The activist wants the response teams to be truly multi-disciplinary for a whole rounded response that resonates with the challenges that people struggle with daily.

For example, she said, if the teams had an expert in cross-border migration health management during emergencies, “the government would have avoided the foolish confrontations that ensued with Tanzanian and the 40km long queue on the Tanzanian side.”

Further, she explained, with a genuinely multi-disciplinary team in place, there can be a balance between the biomedical response and the socioeconomic factors on the ground. These enable maximum cooperation from citizens.

International Center for Policy and Conflict executive director Ndung’u Wainaina told the Star Kenya needs an independent central audit mechanism at the Treasury to account for all Covid-19 funds to ensure transparency, accountability and probity.

Such an account could be managed jointly by the National Treasury, the Central Bank of Kenya and the Council of Governors, with the office of Auditor General given full access. A daily Treasury statement would be published, accounting for all funds, outlining all inflows and their source and all outflows to properly identified government ministries, departments or agencies.

Wainaina also called for the government to publish all names of companies and individuals contracted to provide any Covid-19 goods and services, details such as contracts, amounts paid and how the firms or people were selected.

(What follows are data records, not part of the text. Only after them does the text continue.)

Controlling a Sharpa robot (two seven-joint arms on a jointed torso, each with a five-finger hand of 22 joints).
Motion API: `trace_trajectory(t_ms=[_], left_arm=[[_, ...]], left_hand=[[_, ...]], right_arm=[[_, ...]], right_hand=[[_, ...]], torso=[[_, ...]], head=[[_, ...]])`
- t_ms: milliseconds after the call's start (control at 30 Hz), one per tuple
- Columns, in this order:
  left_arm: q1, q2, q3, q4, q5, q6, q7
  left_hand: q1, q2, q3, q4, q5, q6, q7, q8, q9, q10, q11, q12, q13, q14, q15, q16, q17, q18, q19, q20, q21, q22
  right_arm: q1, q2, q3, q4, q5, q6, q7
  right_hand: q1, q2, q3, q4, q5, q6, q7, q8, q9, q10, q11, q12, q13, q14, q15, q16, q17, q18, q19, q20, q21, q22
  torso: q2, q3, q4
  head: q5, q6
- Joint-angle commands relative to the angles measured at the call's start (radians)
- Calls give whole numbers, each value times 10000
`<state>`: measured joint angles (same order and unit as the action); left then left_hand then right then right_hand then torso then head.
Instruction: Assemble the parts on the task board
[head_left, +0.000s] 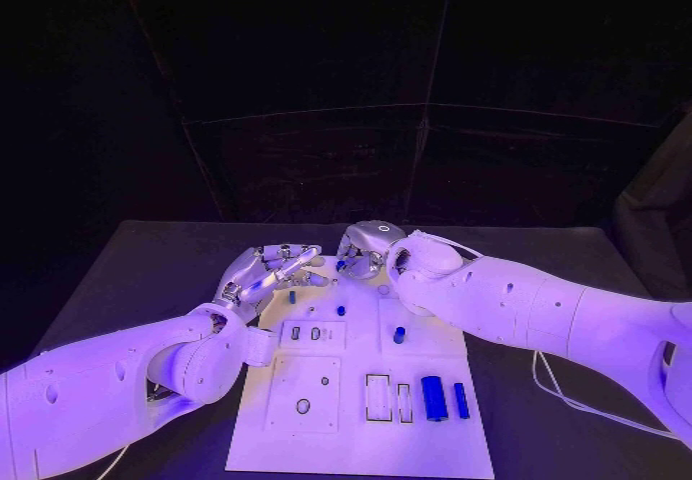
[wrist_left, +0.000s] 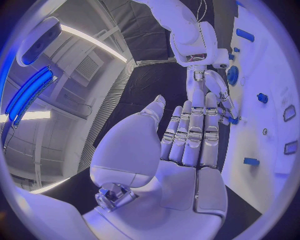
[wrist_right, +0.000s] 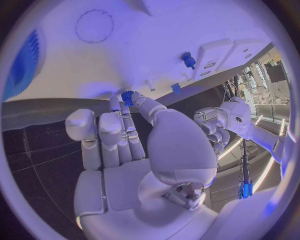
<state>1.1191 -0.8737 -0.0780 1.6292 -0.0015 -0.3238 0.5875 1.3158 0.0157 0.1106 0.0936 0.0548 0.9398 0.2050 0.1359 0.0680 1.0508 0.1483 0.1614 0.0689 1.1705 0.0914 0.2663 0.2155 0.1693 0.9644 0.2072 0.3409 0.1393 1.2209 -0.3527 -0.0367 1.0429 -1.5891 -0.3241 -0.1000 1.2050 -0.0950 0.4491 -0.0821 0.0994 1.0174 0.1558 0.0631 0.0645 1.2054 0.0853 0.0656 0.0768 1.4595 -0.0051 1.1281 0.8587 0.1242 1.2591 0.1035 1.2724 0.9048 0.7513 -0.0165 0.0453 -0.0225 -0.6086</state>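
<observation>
- Black bench (head_left: 130, 270) under dark backdrop; violet light over all.
- White task board (head_left: 361, 440) lies in the middle of the bench, long side running away from the robot, with slots and holes across its face.
- Left arm (head_left: 101, 385) comes in over the board's near left edge; right arm (head_left: 577, 320) crosses the board's right side toward its far end.
- Left hand (head_left: 274, 272) hovers at the board's far left corner. In the left wrist view its fingers (wrist_left: 187, 135) lie straight and side by side, palm bare, nothing held: open.
- Right hand (head_left: 368, 250) sits at the board's far edge, just beside the left hand. In the right wrist view a small blue part (wrist_right: 127, 96) is pinched at its fingertips, close against the board surface.
- Two blue bars, one wide (head_left: 433, 398) and one narrow (head_left: 462, 400), lie side by side at the near right of the board.
- Blue peg (head_left: 400, 335) stands mid-board, beside the right forearm.
- Smaller blue pieces (head_left: 291, 297) stand near the left hand.
</observation>
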Motion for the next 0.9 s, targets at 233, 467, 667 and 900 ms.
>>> trace_trajectory(t_ms=[233, 467, 667, 900], left_arm=[[23, 9, 10, -16, -45, 172, 15], [26, -40, 10, -43, -45, 251, -19], [28, -110, 9, -50, -45, 297, -22], [29, -104, 9, -94, -45, 304, -13]], left_hand=[[14, 108, -18, -74, -60, 71, 21, -49, -9, 85, 14, -77, -7, 20, 24, -57, 12, 143, 71, -10, -54, -12], [-1, 101, -28, -79, -60, 66, 25, -63, -13, 81, 18, -94, -10, 15, 28, -72, 19, 140, 71, -9, -63, -19], [-18, 116, -29, -85, -60, 88, 5, -68, -11, 111, 9, -105, -9, -6, 32, -108, 27, 138, 65, -6, -83, -34], [-24, 125, -28, -92, -60, 105, -6, -70, -10, 132, 3, -112, -8, -15, 32, -128, 33, 138, 62, -6, -95, -43]], right_arm=[[27, -130, 5, 199, -84, -325, -41], [30, -1535, 9, 1646, 592, -984, -78], [40, -3119, 184, 3059, 2504, -771, -179], [46, -4213, 263, 3765, 3126, 358, -801]], right_hand=[[54, -386, -852, 247, -59, -1279, 130, -18, 1, -891, 126, 48, -94, -164, 139, -443, -685, 138, -460, 80, -370, -686], [256, -192, -1130, 380, 333, -974, 181, 127, 83, -508, 140, 439, 11, -85, 145, -302, -541, 110, -339, 103, -278, -522], [287, -241, -1418, 509, 1078, -458, -140, 351, 147, 1700, -358, 2114, 904, 258, -222, 666, 736, -95, 330, -177, 392, 690], [-62, -348, -2653, 1124, 1477, -1037, -151, 490, 84, 502, -341, 6105, 5004, 356, -271, 1748, 2162, -240, 613, -255, 858, 1429]], torso=[[4, 6, -21], [-10, 13, -42], [-37, 50, -165], [-76, 106, -253]], head=[[9, 3], [-6, 65], [4, 112], [-14, 146]])
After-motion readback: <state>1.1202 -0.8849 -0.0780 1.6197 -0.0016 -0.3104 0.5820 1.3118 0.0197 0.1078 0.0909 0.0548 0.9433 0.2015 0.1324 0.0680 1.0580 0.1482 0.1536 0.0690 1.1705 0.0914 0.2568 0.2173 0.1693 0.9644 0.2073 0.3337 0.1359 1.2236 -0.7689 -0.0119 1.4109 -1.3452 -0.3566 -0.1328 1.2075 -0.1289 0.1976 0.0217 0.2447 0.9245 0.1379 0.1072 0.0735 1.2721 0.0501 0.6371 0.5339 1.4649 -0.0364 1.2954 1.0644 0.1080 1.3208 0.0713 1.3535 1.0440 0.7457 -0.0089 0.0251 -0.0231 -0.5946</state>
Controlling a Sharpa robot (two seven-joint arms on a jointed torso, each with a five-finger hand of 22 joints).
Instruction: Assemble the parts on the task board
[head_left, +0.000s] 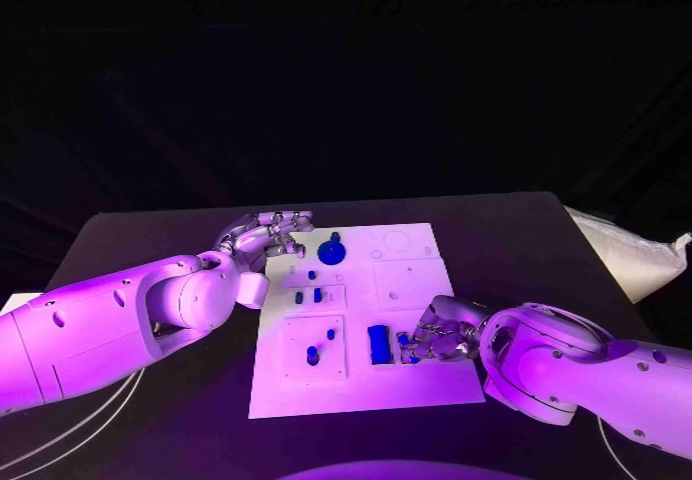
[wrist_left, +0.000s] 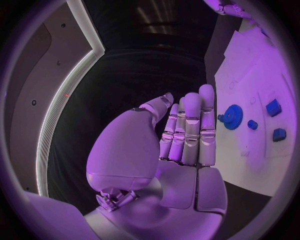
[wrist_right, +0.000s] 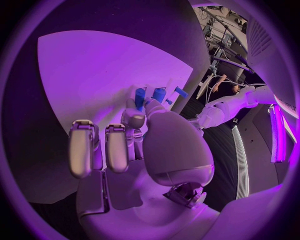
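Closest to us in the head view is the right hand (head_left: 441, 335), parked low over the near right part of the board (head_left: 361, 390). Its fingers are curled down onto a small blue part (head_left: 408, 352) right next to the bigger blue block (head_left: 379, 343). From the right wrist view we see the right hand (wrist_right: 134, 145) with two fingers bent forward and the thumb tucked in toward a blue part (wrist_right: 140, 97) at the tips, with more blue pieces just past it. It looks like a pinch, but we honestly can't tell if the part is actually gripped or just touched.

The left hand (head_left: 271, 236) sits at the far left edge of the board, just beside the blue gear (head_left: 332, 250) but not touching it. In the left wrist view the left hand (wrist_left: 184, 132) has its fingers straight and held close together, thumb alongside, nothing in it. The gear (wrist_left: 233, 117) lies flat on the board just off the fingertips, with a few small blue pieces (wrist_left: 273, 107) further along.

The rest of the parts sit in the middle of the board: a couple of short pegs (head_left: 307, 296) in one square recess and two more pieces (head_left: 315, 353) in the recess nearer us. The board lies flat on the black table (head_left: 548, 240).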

Emergencies of varied nature are the new norm, Wainaina said,  reiterating Wandayi that the “mitigation efforts are vulnerable to corruption.

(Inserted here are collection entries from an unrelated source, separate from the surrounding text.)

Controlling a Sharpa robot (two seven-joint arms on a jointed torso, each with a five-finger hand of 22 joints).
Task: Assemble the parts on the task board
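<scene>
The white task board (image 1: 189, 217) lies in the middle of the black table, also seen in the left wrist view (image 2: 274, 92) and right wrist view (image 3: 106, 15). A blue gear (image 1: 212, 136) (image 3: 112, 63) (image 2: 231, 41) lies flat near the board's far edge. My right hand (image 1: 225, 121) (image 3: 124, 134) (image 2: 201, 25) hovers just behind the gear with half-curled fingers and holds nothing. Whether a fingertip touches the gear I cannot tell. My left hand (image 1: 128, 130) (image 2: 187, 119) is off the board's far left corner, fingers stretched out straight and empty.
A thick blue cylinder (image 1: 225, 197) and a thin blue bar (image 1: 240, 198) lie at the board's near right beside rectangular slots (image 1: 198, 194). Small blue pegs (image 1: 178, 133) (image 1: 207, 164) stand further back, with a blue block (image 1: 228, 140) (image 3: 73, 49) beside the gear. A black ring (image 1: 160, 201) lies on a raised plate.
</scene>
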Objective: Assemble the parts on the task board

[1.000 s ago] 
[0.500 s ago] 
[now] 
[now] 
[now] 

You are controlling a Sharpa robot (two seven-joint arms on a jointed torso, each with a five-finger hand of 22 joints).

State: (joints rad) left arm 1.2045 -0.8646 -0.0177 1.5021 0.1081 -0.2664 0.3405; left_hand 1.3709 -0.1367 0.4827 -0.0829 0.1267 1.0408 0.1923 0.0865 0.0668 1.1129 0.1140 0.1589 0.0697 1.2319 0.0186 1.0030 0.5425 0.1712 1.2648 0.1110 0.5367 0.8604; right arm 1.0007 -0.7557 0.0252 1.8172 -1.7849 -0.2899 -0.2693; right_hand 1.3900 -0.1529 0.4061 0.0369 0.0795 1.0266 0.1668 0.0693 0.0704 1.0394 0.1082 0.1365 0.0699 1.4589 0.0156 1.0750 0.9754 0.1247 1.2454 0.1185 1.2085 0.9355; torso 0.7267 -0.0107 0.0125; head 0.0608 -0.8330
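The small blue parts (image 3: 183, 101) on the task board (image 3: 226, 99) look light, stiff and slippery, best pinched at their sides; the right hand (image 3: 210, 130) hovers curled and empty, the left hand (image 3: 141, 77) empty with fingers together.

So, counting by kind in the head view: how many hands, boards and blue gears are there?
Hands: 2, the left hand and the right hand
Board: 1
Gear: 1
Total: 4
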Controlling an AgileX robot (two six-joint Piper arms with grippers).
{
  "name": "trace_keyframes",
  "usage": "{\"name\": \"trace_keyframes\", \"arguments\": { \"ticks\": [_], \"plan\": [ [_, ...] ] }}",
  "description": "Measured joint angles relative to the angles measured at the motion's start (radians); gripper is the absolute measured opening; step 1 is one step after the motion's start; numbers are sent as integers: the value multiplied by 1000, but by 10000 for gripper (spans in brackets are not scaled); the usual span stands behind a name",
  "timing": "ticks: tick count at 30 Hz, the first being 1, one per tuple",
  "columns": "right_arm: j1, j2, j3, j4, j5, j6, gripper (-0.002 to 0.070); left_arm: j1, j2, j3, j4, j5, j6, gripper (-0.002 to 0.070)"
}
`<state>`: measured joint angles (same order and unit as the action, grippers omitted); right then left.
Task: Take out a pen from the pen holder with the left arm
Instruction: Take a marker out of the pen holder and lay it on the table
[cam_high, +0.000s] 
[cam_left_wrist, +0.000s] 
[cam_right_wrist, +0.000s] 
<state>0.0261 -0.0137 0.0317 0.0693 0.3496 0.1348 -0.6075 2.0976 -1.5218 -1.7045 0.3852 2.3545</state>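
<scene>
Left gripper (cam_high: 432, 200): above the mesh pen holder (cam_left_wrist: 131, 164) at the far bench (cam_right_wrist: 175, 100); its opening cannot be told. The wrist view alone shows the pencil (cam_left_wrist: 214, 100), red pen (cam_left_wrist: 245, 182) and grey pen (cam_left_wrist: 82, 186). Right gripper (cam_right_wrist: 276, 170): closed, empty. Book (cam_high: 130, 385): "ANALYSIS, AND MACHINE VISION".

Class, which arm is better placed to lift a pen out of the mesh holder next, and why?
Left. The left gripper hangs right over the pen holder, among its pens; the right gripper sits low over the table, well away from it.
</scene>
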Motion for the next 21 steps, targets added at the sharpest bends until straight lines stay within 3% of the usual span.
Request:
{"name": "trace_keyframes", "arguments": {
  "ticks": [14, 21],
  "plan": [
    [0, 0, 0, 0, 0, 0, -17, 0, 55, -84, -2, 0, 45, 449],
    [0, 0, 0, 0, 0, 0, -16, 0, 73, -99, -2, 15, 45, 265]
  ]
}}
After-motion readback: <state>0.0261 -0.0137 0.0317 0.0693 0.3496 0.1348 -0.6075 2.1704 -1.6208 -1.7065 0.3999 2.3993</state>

“Sadly, the following influx of funds, goods and services are particularly vulnerable to corruption and have a high chance of being subject to waste and mismanagement,” he said.

In fact, to ensure further accountability, Ndung’u said the Covid-19 funds should not be disbursed any further without appropriation by the National Parliament.

“The National Treasury must always liaise with the Parliament to pass a supplementary budget or re-prioritise budgetary allocation for the utilisation of the funds based on the estimated total collection for the year.

It must detail the needs submitted by the affected MDAs together with estimated costs, as the basis for the allocation of funds, to enable post expenditure reporting and audit,” he added.